FARRA: So the bleeding stopped, but is it gonna feel different? Having sex now, versus when you had sex before you even got pregnant? Let’s go back to pre-pregnancy. So we know it was different then, but now someone might think, oh, I pushed the kid out; I feel a little bit better. Is it gonna feel the same?
DR. CALHOUN: You know, every woman is different, but it’s definitely a change. The architecture may have changed, how you’re feeling about your body may have changed. If you’re breastfeeding, you’ve changed hormonally. And so it’s important to be gentle with yourself and particularly gentle when you’re first having sex. Use lots of lube—pre-buy your lube before you even try, because the prolactin hormone that’s released from the breastfeeding suppresses your estrogen hormone, which can lead you to having a drier vagina. Also you have, in many instances, recently healed stitches, which is another thing that you don’t want to create any kind of friction there. So definitely pre-purchase your lube, and just be conscious of the fact that things might be a little bit different, but that you’ll find your new groove.

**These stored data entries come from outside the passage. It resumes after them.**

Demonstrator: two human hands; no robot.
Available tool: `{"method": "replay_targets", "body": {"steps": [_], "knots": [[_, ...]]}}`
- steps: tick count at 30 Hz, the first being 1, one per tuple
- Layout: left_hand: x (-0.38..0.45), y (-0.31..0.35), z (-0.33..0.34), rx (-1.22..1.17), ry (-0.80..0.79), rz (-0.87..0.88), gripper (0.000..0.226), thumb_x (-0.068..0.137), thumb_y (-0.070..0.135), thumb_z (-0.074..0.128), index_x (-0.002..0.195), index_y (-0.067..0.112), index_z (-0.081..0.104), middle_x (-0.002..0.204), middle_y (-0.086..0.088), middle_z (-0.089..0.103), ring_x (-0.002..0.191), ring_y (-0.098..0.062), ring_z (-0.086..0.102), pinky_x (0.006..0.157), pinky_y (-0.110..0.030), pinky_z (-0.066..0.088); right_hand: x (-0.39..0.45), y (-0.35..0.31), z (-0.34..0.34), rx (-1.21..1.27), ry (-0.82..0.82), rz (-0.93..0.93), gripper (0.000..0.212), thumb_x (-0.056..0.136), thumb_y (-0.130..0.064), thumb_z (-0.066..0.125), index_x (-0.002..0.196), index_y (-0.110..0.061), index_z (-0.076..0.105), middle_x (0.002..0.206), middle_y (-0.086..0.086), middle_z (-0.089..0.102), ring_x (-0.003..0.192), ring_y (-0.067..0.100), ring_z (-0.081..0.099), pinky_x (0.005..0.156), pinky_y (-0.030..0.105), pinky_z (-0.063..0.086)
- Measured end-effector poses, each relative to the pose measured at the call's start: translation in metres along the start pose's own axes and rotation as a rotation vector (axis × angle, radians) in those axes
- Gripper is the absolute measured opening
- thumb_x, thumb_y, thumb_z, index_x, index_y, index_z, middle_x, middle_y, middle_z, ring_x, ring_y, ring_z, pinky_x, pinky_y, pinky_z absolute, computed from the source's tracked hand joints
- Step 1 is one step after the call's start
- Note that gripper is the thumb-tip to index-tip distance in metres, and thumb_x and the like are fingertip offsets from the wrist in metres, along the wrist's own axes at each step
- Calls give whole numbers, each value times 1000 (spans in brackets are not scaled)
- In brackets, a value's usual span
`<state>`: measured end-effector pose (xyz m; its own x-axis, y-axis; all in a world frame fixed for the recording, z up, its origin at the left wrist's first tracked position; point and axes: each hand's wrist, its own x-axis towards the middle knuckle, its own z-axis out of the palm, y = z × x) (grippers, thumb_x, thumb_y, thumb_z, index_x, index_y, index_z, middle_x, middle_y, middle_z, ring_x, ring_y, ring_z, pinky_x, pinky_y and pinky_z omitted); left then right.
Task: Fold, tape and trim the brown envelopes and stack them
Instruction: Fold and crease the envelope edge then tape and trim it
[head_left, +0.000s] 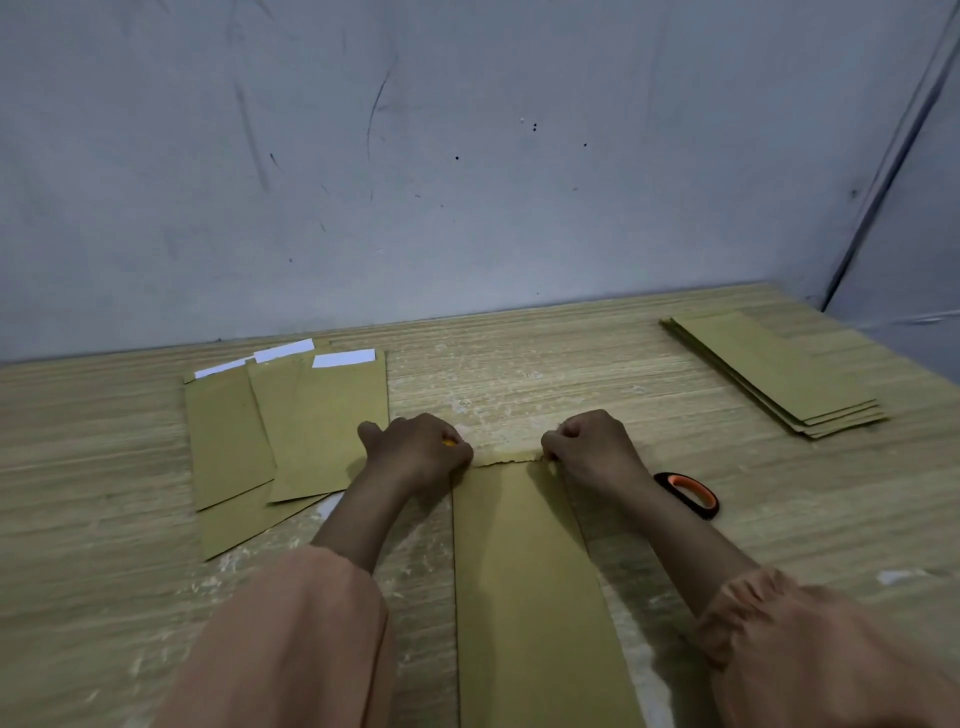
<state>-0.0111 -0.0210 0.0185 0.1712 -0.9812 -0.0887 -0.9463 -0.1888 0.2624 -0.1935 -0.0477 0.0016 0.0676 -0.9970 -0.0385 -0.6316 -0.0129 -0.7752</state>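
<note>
- On the wooden surface (519, 374), a brown envelope (524, 571) lies centred.
- Left hand (421, 449) and right hand (592, 447) press its far edge, fingers curled, pinching there.
- Finished stack (779, 371) sits far right; scissors (691, 493) beside the right wrist.
</note>
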Motion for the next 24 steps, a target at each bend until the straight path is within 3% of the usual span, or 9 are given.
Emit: {"method": "replay_targets", "body": {"steps": [6, 9, 11, 16, 20, 22, 24], "knots": [[5, 0, -2, 0, 12, 2, 28, 90, 54, 47, 84, 32, 63, 95, 9, 64, 105, -16, 52, 80, -36, 17, 3, -1, -1, 35, 39, -24, 29, 83, -13, 58, 79, 14, 65, 87, 24, 69, 62, 20, 56, 51, 21, 34], [8, 0, -6, -15, 11, 6, 32, 90, 56, 48, 87, 31, 69, 102, 10, 67, 105, -16, 54, 78, -36, 17, 5, -3, -4, 106, 43, -17, 26, 85, -12, 59, 83, 12, 69, 81, 13, 71, 57, -1, 59, 46, 6, 36], [10, 0, -7, -43, -5, 10, 31, 89, 55, 48, 87, 33, 70, 104, 10, 67, 104, -16, 53, 76, -35, 17, 5, -3, -5, 139, 22, -11, 25, 85, -11, 59, 83, 11, 70, 81, 11, 71, 56, -7, 58, 50, 7, 39], [8, -2, -1, -73, -34, 22, 28, 89, 56, 49, 82, 35, 66, 87, 11, 64, 102, -16, 53, 77, -36, 17, 2, -2, -5, 94, -9, 3, 23, 83, -13, 59, 75, 2, 74, 77, 8, 72, 75, 16, 65, 68, 26, 48], [7, 1, 1, 15, -38, 18, 27, 89, 56, 50, 82, 34, 63, 75, 13, 55, 103, -17, 53, 86, -38, 20, 1, -2, 0, -2, 28, 11, 26, 81, -14, 61, 72, 9, 69, 66, 13, 63, 61, 18, 54, 52, 22, 35], [7, 4, 0, 49, -31, 14, 26, 88, 55, 51, 84, 33, 64, 68, 13, 50, 103, -18, 53, 89, -38, 21, 0, -1, 4, -38, 46, 5, 25, 80, -14, 61, 71, 9, 69, 69, 16, 67, 62, 18, 54, 52, 22, 35], [7, 6, 0, 70, -15, 10, 25, 87, 54, 53, 84, 31, 64, 73, 12, 54, 103, -19, 54, 89, -38, 22, 0, 0, 7, -59, 65, -10, 25, 79, -13, 62, 72, 10, 69, 78, 21, 70, 64, 21, 56, 57, 25, 39]]}}
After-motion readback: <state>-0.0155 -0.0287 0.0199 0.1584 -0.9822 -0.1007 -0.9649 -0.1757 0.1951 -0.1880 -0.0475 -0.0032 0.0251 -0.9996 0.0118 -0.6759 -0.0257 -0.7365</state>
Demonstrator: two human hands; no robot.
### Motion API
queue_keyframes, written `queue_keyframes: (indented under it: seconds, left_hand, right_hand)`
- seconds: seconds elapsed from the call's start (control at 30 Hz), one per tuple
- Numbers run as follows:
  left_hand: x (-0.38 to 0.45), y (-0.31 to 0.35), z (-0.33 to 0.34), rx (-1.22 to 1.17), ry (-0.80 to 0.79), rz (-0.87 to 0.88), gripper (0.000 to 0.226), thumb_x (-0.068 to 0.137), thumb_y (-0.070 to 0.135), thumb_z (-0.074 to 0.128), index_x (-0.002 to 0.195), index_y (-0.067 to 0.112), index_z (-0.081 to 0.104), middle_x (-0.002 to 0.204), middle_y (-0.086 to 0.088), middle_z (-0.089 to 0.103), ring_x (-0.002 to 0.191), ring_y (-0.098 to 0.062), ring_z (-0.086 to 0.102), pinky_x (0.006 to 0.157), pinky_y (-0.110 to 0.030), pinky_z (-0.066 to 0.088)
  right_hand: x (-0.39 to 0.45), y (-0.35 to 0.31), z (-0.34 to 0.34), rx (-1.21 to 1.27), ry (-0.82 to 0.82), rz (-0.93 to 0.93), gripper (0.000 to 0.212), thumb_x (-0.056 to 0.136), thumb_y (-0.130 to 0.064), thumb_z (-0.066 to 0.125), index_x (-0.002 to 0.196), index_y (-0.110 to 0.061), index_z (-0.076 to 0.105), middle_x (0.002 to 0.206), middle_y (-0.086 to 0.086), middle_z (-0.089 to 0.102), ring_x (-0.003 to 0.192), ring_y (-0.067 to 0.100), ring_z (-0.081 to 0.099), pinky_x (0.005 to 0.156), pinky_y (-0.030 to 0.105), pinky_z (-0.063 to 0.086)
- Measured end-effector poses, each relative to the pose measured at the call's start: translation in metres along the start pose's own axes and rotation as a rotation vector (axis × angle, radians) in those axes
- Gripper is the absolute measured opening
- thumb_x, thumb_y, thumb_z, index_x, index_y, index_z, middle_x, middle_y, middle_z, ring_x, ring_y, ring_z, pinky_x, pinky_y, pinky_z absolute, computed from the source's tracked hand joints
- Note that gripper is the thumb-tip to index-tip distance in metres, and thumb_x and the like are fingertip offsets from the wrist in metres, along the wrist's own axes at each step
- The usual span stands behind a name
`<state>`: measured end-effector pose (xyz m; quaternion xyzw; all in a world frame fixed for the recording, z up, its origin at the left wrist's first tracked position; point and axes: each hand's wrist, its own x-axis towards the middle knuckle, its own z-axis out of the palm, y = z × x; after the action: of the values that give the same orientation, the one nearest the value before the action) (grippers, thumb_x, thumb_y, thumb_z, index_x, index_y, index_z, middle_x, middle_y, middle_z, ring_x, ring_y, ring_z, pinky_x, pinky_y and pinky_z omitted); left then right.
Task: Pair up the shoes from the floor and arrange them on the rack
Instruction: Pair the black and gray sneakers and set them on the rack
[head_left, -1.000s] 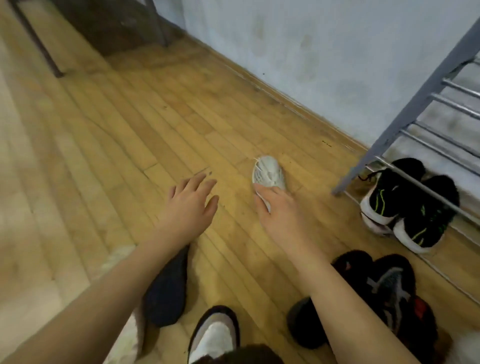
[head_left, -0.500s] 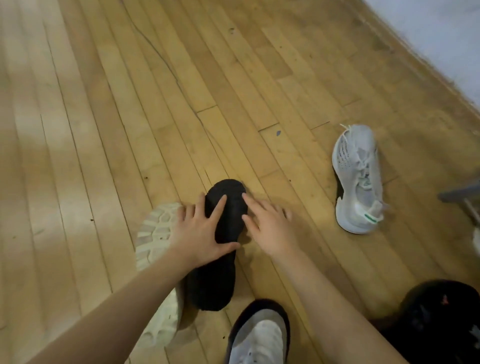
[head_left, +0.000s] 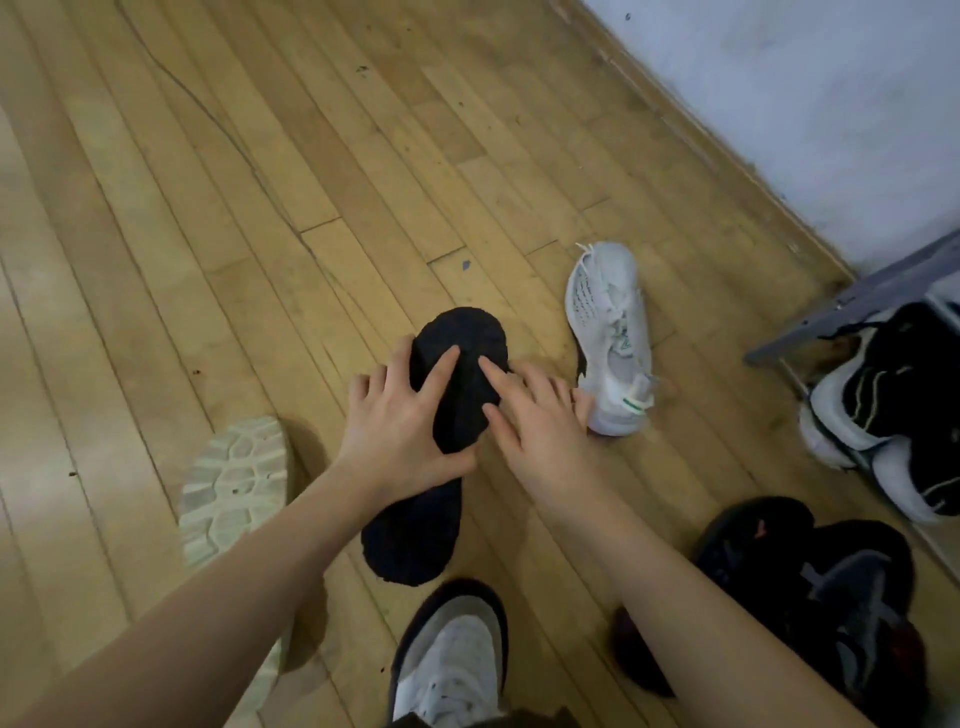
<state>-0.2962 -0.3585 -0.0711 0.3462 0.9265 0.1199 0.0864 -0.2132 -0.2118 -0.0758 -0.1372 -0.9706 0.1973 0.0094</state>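
Covering most of the view is a wood floor (head_left: 218, 218) of long yellow-brown boards, with a dark crack line running across it. A pale wall (head_left: 810, 93) stands at the top right, meeting the floor at a low strip.

Next comes the grey rack (head_left: 852, 306) at the right edge. Only its corner shows. A pair of black and white shoes (head_left: 883, 410) sits at its bottom, partly cut off by the edge.

Two bare arms reach in from below. They hide part of a dark shoe pile (head_left: 831, 587) at the lower right, so I cannot tell how many shoes are there.

A black fuzzy slipper (head_left: 447, 525) lies on the floor in the middle. The left hand (head_left: 400, 421) rests on it with fingers spread wide and the thumb bent around its side. The right hand (head_left: 540, 415) touches it with straight fingers, holding nothing.

A white sneaker (head_left: 610, 332) lies just beside the right hand. A shoe showing its pale bumpy sole (head_left: 236, 483) lies at the left, half hidden by the left arm. A white shoe with a black edge (head_left: 452, 660) is at the bottom, cut off.
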Motion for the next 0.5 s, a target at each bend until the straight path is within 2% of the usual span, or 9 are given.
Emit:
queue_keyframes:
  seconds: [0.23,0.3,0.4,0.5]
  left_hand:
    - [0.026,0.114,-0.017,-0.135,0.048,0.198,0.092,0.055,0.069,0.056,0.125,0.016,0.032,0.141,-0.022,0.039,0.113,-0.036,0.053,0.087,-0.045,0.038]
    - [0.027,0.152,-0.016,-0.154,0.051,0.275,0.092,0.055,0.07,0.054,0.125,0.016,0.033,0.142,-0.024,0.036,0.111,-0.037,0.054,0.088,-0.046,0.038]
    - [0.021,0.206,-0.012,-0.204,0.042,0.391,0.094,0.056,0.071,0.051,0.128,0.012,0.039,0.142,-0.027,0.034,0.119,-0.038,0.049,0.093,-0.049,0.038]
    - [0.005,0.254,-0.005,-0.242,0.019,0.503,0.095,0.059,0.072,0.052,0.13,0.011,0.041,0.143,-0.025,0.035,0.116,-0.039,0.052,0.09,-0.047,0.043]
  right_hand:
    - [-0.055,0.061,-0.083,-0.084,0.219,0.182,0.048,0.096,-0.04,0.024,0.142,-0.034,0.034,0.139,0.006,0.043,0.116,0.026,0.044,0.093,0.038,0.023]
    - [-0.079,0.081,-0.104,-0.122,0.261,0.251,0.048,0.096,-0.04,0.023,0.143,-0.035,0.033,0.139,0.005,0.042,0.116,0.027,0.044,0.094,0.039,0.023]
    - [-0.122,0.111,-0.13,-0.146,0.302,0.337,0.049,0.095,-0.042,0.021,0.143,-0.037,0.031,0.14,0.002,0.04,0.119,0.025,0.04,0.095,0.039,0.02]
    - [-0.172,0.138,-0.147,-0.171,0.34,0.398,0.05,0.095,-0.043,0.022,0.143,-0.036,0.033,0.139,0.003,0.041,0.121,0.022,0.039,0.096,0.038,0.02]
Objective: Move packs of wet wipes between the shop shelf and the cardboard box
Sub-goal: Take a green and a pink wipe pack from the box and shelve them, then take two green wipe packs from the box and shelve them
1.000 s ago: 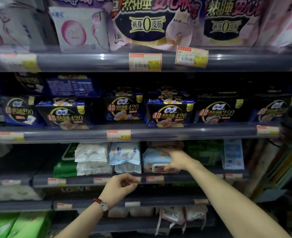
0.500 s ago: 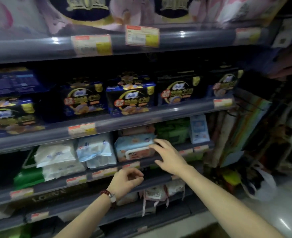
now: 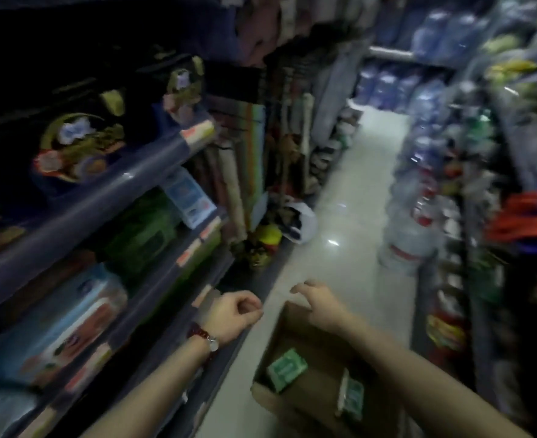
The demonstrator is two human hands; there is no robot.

FARRA: What are the risks for starting to have sexual intercourse before the six to eight weeks?
DR. CALHOUN: So the main things are around infection, and then breaking down any kind of sutures in the vagina. So, it takes a good four to six weeks for the uterus to squeeze back, all the way down to its normal size, and for the cervix to really be as closed as possible. So we don’t want to introduce infection. But the bigger thing is really, if you have stitches, you don’t want to break that down. So definitely take your time going back into having sex.
FARRA: So we talked about Kegels before. I’m wondering now, should women be doing Kegels immediately after?
DR. CALHOUN: Oh, my God, yes! Yes! Yes! Yes!
FARRA: Really! Even if they’ve had stitches?
DR. CALHOUN: Even if they’ve had stitches. Absolutely start your Kegels. You need your Kegels, especially cause you’ve sort of stretched out your pelvis, you’ve stressed your bladder. You want to make sure that you’re getting that pelvic floor back together. You gotta take your vagina to the gym and do little sets of 10 at every stoplight to get yourself back going again.
FARRA: The pelvic floor—it’s that group of muscles that really sort of holds everything up, right?
DR. CALHOUN: Correct. Holds up you vagina, your bladder, your cervix, uterus. And you want that sort of girdle of muscles to be as strong as possible.
FARRA: So now we’ve gotten through the pregnancy, the childbirth and the after you’re home. So stay tuned for our breastfeeding show, and as always, definitely follow Dr. Calhoun on @kppregnancydoc on Twitter. Lots of really great information, and more conversations about this.
DR. CALHOUN: Thanks so much for having me; always fun.
This show is for educational purposes only. If you have specific health concerns, you are encouraged to address those with your personal doctor. And as always, if you’re having a health emergency, please call 9-1-1 or go to the nearest emergency department.